What you need to do »
From the first line to the last, print the data exactly as it appears.

Source data »
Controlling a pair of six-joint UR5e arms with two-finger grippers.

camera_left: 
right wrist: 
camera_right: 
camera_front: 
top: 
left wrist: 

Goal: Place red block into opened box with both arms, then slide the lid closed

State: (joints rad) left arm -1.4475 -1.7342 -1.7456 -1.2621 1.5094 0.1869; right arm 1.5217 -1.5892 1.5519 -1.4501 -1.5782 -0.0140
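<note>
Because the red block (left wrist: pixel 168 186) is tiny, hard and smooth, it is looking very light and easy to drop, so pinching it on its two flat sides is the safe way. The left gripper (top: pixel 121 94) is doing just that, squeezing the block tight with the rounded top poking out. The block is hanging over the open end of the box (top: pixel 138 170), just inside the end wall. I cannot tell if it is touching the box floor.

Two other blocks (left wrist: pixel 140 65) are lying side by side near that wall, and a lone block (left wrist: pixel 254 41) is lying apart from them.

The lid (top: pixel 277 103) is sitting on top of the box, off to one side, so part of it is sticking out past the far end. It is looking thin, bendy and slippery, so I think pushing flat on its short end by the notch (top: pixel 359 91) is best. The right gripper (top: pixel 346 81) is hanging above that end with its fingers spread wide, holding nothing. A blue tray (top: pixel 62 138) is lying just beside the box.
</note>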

Exercise result »
Controlling a pair of six-joint UR5e arms with two-finger grippers.

camera_left: 
right wrist: 
camera_right: 
camera_front: 
top: 
left wrist: 

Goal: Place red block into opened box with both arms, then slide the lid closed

State: (joints rad) left arm -1.4475 -1.7342 -1.7456 -1.2621 1.5094 0.1869; right arm 1.5217 -1.5892 1.5519 -1.4501 -1.5782 -0.0140
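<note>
Because the red block (left wrist: pixel 168 186) is tiny, hard and smooth, it is looking very light and easy to drop, so pinching it on its two flat sides is the safe way. The left gripper (top: pixel 121 94) is doing just that, squeezing the block tight with the rounded top poking out. The block is hanging over the open end of the box (top: pixel 138 170), just inside the end wall. I cannot tell if it is touching the box floor.

Two other blocks (left wrist: pixel 140 65) are lying side by side near that wall, and a lone block (left wrist: pixel 254 41) is lying apart from them.

The lid (top: pixel 277 103) is sitting on top of the box, off to one side, so part of it is sticking out past the far end. It is looking thin, bendy and slippery, so I think pushing flat on its short end by the notch (top: pixel 359 91) is best. The right gripper (top: pixel 346 81) is hanging above that end with its fingers spread wide, holding nothing. A blue tray (top: pixel 62 138) is lying just beside the box.
</note>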

The output is complete as shown.